Those in addiction recovery circles know that addiction is considered a family disease. Meaning, the entire family is negatively affected by an individual’s addiction. For example, the addiction might cause financial issues or lead to seemingly endless arguments. When I was in rehab, this was brought up during a family education session. My addiction absolutely affected my husband negatively, and my recovery was really our recovery.
I was recently listening to a podcast in which a set of parents were talking about how their college-age daughter was recently diagnosed as bipolar, and how this has affected their entire family. This got me thinking about how my mental illness (current diagnosis: bipolar II) affects my husbands life. This is something I obsess over when I am looking at time in a hospital, but don’t consider at less extreme times.
My mental illness is expensive. There is no doubt in my mind that financially, my husband is affected. I am currently in a program with my insurance company that gives me free copays for mental health services as long as I stay in touch with one of their counselors over the phone. When I am not in that program, I have a $30 copay (after my deductible is met) for each therapy session. I have a great psychiatrist, I have been seeing him for five years (holy cow), and he and I have a good working relationship. He sees his patients for 30 minutes or an hour, unlike most psychiatrists who see their patients for 15 minutes. He does not, however, accept insurance. Each time I see him I have to write a check for $160 or $280 depending on length of visit. As you can imagine, this adds up quickly.

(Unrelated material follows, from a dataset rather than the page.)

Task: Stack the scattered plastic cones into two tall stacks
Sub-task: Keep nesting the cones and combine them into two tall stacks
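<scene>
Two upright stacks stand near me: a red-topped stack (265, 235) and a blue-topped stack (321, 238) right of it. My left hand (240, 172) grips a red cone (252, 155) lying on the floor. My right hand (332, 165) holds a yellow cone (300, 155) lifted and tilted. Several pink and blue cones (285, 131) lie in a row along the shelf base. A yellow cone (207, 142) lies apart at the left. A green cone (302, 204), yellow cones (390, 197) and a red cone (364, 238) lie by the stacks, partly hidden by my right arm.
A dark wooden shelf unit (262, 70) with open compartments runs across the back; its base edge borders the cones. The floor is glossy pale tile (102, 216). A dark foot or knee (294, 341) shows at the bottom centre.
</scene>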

My mental illness is a bad rollercoaster. There are times when my irritability is extreme and I’ll be short with those around me. Other times I’ll be so depressed that I won’t get chores done. There are times that I am so anxious, that I’m all but frozen.
My extremes can be…extreme. It has to be stressful for my husband to hear me say in a deadened monotone, “I can’t keep going. Don’t you think you would be happier without me?” Or for me to come to him sobbing, gasping for breath, and shaking in the midst of a panic attack. The times I have gone to him and calmly (or hysterically) told him that I have self-harmed must cause him pain.

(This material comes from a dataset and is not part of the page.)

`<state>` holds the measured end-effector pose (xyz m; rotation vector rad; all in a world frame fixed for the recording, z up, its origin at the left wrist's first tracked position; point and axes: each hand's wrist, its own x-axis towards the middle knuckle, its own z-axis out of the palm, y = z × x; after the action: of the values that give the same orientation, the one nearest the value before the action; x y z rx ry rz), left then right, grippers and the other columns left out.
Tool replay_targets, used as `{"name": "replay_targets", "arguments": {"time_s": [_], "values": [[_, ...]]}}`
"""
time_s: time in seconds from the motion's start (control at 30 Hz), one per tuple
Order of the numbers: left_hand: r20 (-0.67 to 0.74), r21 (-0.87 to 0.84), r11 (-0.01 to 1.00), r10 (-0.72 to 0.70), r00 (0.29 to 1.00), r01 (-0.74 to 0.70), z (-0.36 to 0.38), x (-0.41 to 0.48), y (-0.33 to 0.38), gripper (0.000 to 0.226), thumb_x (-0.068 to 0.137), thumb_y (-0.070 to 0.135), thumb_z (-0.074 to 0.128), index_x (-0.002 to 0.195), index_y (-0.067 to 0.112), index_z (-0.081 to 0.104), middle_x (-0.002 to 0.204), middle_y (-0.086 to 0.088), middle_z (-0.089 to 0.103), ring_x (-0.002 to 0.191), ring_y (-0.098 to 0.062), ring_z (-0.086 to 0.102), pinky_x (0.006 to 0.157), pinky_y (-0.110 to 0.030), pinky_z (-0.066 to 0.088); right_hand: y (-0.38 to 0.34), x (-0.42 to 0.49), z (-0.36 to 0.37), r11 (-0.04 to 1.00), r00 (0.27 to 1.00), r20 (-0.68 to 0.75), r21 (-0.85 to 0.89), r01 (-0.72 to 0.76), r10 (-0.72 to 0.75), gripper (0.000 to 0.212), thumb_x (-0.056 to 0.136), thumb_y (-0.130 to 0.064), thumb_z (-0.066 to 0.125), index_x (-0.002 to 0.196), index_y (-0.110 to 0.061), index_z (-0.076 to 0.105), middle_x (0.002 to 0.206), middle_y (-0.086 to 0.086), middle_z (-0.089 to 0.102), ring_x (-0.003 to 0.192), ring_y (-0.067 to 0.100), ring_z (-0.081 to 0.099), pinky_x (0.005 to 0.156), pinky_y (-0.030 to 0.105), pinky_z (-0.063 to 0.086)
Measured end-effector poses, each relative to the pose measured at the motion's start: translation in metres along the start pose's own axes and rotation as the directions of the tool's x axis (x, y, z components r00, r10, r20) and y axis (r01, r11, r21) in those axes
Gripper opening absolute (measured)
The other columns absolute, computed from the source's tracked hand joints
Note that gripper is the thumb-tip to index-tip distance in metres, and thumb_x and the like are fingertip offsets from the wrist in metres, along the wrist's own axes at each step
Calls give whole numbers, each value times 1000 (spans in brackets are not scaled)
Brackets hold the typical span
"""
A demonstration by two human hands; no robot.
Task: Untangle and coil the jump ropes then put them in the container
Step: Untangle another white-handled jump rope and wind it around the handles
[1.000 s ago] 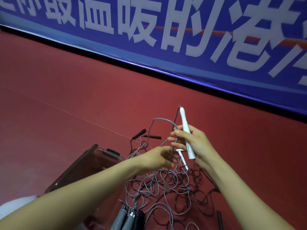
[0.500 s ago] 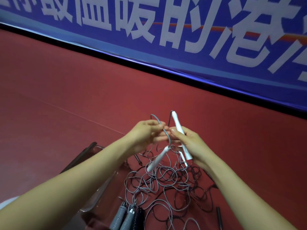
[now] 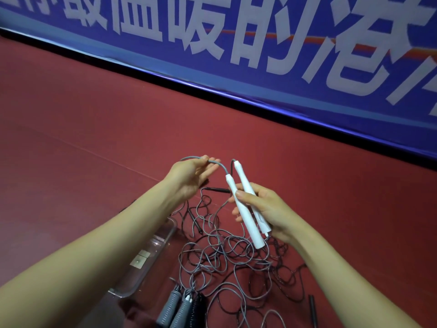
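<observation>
Second handle just joining first: your right hand [image 3: 267, 209] grip now holding both white handles [image 3: 248, 223] side by side. Left hand [image 3: 191, 174] pinching grey cord [image 3: 220, 165], sliding left along it. Tangle [image 3: 212, 256] lying on floor, right of container [image 3: 165, 230]. Likely meaning: ends paired, coiling coming next.

Our left hand [image 3: 192, 174] pinches the gray rope [image 3: 189, 157]. Our right hand [image 3: 267, 209] grips two white handles [image 3: 243, 214]. Both arms reach forward.

Two white handles [image 3: 246, 218] in right hand [image 3: 267, 209]
</observation>
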<state>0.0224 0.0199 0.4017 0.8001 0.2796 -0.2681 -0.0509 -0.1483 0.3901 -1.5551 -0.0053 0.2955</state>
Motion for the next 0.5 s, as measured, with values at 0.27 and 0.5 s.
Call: {"name": "replay_targets", "arguments": {"time_s": [0.27,0.5], "values": [[44,871,491,-108,993,15,-17,5,-7,28,100,28,52,82,7,59,66,-6,60,57,-18,62,55,-27,55,-1,-4,-1,999,999,36,-27,-23,24,25,94,-10,57,118,-4,59,87,4,71,65,15,63,59,28,55],[504,774,262,298,811,-577,-9,0,-12,31,104,30,38,120,18,62,122,4,62,114,-8,55,98,-24,40,-4,-10,-2,996,997,71,-76,-36,41,24,94,-7,55,118,-8,60,87,4,71,65,15,63,58,27,54]]}}
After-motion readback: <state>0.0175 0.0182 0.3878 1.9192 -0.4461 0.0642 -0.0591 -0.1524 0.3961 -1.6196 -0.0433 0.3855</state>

My hypo-mania subjects him to my non-stop chatter and enthusiastic unrealistic new goals. He knows that after the dust settles, I will be depressed. He tries to get me to see that I’ve seemed a bit up, and I insist that I’m just happy…but not too happy.
Our life goals have had to be adjusted and changed to make room for my mental illness and the havoc it causes. A recent bad bought resulted in the decision that I need to be in a better place before a pregnancy. I now am taking lithium and cannot safely get pregnant on that medication. I don’t know how long this will delay our starting a family.
I have to admit, after writing all of the above I had to take a good few days to figure out what my point is. Putting it all in writing shows just how much damage my mental illness is causing. While I thought about this, I also paid attention to our day to day and realized that while all of this does greatly affect my husband as well as myself, it is not always a daily concern. Not a day goes by that my mental illness goes unmentioned, but bipolar is very much an episodic illness. Which means we can still have great days together. I can and do contribute to our home and family, and I also provide support to my husband when he needs it (and sometimes when he doesn’t know he does).
I think it is important to acknowledge that mental illness affects more than just the one experiencing it; but it is also important to acknowledge that the mental illness is just a part of a person, and that person can be a valuable, loved family member. There are times that my mental illness yells, and times when it is just a whisper; but whether I am well or sick, the answer to “wouldn’t you be happier without me” is always the same. “No!”